Look through the listing below for the line with "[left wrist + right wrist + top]" and the line with "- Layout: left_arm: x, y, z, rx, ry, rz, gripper". Copy both, along with every line between them, exactly and with no pictures.

━━━━━ DATASET ENTRIES

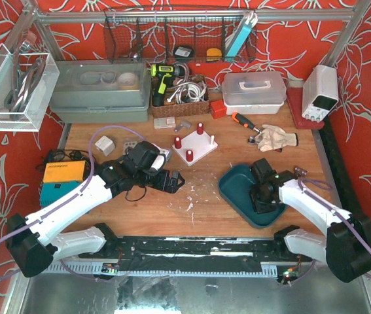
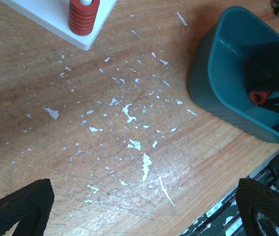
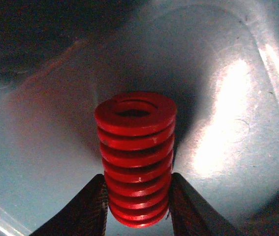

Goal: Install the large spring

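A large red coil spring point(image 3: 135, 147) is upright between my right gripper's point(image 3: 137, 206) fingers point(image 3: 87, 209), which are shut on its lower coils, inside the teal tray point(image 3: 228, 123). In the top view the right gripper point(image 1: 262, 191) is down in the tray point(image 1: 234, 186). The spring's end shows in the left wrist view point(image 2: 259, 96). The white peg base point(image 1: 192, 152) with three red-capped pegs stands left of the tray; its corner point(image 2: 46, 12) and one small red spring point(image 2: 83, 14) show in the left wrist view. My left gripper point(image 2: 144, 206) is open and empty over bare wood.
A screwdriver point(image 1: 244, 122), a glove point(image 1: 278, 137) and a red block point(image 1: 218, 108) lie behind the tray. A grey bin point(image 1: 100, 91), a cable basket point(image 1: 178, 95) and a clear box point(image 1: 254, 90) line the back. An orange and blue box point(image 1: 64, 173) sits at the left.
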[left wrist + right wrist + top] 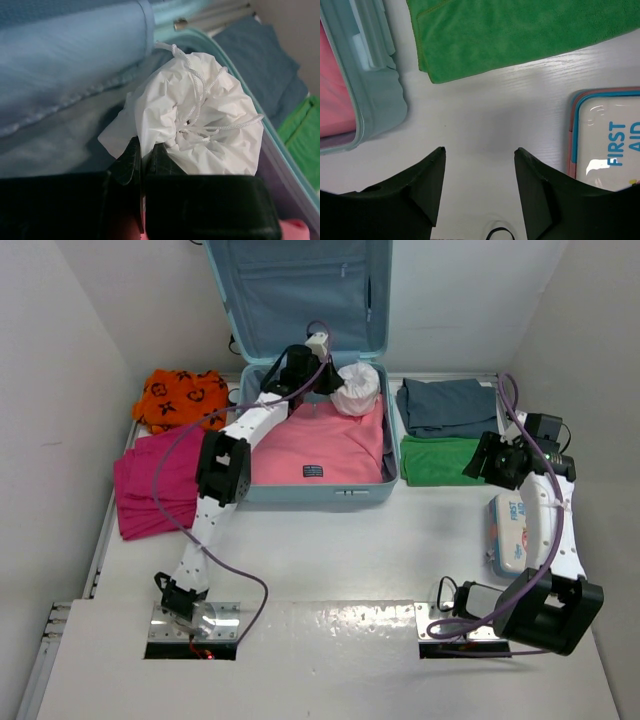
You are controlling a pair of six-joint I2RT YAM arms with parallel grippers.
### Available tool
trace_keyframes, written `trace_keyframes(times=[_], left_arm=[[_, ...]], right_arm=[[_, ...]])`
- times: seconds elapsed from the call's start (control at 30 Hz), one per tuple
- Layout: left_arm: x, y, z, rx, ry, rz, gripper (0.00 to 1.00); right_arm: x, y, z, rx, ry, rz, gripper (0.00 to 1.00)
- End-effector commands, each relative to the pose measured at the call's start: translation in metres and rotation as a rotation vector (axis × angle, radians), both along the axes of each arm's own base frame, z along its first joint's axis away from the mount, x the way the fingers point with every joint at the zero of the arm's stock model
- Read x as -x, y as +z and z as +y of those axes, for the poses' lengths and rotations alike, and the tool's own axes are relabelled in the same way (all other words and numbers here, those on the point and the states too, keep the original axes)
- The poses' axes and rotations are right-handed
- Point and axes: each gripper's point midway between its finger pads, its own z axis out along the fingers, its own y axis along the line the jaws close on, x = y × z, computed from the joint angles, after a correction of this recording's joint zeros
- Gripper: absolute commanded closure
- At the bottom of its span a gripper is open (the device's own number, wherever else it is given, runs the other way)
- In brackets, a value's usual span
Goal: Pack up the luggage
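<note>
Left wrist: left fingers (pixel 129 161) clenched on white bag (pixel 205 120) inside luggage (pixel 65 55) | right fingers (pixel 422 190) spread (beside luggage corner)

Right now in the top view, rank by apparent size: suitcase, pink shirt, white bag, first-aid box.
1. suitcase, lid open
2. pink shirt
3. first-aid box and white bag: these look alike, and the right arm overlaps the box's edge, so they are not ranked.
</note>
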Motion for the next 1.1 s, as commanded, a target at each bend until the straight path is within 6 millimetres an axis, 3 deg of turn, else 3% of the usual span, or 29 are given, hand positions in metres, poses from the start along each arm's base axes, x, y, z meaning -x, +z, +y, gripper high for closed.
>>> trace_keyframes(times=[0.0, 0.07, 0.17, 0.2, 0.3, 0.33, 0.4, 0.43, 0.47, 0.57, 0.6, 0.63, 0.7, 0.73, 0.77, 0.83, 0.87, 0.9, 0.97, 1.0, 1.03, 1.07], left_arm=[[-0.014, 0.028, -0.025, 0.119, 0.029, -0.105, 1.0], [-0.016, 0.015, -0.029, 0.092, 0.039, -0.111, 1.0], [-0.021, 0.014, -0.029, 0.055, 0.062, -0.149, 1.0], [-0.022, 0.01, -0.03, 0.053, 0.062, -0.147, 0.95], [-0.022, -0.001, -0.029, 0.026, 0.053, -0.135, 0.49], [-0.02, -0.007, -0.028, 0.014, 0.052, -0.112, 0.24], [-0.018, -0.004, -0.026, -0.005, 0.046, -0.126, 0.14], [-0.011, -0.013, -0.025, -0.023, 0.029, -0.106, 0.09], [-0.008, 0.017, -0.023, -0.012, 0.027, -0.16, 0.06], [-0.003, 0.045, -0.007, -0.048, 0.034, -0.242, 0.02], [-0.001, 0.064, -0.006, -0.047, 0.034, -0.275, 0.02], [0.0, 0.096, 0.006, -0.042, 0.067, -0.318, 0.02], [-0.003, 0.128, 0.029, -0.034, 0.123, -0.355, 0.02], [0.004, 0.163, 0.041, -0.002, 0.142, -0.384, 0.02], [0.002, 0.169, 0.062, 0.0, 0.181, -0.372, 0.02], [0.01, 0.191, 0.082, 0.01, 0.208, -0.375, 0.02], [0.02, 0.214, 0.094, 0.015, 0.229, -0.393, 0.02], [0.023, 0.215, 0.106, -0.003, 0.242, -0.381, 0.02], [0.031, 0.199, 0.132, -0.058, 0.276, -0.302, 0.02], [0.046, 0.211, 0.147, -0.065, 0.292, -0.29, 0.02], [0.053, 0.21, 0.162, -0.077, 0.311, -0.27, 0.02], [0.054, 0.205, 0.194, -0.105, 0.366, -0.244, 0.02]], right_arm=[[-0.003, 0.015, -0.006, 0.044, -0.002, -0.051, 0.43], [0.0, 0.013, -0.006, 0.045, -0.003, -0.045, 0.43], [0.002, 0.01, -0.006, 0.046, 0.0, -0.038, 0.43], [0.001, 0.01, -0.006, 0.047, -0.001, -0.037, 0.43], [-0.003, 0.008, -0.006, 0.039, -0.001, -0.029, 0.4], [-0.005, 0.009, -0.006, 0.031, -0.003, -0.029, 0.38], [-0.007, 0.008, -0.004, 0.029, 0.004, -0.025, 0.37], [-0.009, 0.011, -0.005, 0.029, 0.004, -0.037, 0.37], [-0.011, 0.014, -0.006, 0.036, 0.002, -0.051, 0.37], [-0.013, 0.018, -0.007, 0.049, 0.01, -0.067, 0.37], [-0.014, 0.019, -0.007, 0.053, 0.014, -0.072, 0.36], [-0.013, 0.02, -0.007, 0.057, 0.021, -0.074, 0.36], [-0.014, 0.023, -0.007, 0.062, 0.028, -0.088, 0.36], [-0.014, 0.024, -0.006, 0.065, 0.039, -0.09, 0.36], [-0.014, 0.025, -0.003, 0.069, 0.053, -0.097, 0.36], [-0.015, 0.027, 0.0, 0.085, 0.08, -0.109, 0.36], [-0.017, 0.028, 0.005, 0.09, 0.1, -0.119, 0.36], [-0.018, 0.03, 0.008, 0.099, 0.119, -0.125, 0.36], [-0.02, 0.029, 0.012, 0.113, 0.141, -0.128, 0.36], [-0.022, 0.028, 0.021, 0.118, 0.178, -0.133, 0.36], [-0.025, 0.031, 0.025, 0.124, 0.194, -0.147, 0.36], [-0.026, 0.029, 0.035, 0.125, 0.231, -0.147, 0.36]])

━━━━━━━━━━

■ **PROBLEM SOLUTION**
[left wrist + right wrist + top] 
You are controlling a pair of six-joint I2RT YAM arms with parallel grippers.
### Available tool
trace_keyframes, written `trace_keyframes(times=[_], left_arm=[[_, ...]], right_arm=[[_, ...]])`
- times: seconds elapsed from the call's start (control at 30 Hz), one per tuple
- Layout: left_arm: x, y, z, rx, ry, rz, gripper (0.00 to 1.00); right_arm: x, y, z, rx, ry, rz, gripper (0.00 to 1.00)

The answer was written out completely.